Wrong. It’s an overly talky and thoroughly unconvincing slab of pretentious nonsense, which is nowhere near as smart as it thinks, and completely fails to provide the “Nonstop action!” proclaimed on the cover. Both Beatle (seriously, what kind of name is that?) and Athena are the kind of characters you would actively seek to avoid if you met either of them in real life, and the film does nothing to make spending 75 minutes in their company any more attractive. Perhaps it might have worked, if the story had done more with the question of whether or not Beatle is an assassin only in her own mind, following the American Psycho approach. That would, at least, have tied in with the final twist, which basically screws up everything you’ve endured to that point, and throws it out the window. Thanks a bunch, for wasting the audience’s time, Ms. Robinson.

There’s a subplot involving Beatle and a stripper, which seems present only to provide some gratuitous lesbian titillation for undemanding male viewers, and – speaking as the apparent target audience – doesn’t even work on that level. Instead, you’re left to cope with performances which range from the passable (Morgan does his best, in limited screen time) through the gratuitously excessive (Tony Shalhoub turns up as a DMV employee, for no reason) to the spectacularly incompetent (I’ll spare the name of the “actor” “playing” the “detective” – all three sets of quotes used advisedly). Add dialogue which, I can only presume, must have sounded an awful lot better in writer-director Robinson’s head than it plays on screen, and you’ve got something that fizzles an enormous amount more than it sizzles. As the first of our “coming in 2016” films to be reviewed, it feels more like a New Year’s Day hangover than any kind of shiny, positive resolution.

Dir: Donna Robinson
Star: Ever Carradine, Michele Hicks, Jeffrey Dean Morgan, Ben Mendelsohn

Journal of a Contract Killer

★★★
“The hits just keep on coming…”

journalStephanie (Powell) had been an assassin for the Italian Mafia, but had abandoned that life and settled down in London with her daughter. Years later, she is shocked to see her former lover, Alessandro (Canuso) show up at her job, and even more so when she gets an order she can’t refuse from her old employer, Franco (Gambino) – to kill Alessandro. Despite some qualms, not least how the family will react to her taking out one of their own, Stephanie carrier out the mission. But soon after, she finds herself being watched by the enigmatic Sam (Leese), who says he is there to protect her. Is that really the case, or does he have an entirely different purpose?

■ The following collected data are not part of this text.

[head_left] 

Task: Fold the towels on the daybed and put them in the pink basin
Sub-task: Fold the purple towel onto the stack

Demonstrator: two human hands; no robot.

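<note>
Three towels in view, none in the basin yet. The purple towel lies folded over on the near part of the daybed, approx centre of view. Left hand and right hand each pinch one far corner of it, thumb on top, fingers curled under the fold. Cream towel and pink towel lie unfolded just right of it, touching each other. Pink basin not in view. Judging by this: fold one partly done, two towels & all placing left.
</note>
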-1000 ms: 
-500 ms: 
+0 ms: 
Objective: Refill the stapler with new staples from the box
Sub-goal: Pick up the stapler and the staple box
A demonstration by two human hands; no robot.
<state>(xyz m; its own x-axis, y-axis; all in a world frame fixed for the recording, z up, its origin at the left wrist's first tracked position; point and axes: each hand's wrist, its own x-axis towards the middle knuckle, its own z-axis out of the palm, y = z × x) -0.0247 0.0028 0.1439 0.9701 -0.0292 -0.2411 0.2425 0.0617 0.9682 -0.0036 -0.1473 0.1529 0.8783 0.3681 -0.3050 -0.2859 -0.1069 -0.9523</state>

Maylam directed one of our favourite B-movies of all time, the post-apocalyptic monster flick, Split Second, starring Rutger Hauer. This isn’t anywhere near as good, though still made for an okay ninety minutes of entertainment. I think the main issue is Powell: not so much for her performance as such, more the stylistic choice made for it. I think the director and actress were going for a “dead inside” vibe, portraying Stephanie as someone who has had all emotion wrung out of them, through years of dealing death on a professional basis. It’s difficult to pull that kind of thing off while still retaining any sense of a likable character; Jean Reno in Leon is an example of it done well, but the results here come across much more as a flat monotone. There’s only one scene where Powell gets to let rip with unrestrained emotion, and it’s undeniably the film’s most effective sequence; you wish there had been more of this.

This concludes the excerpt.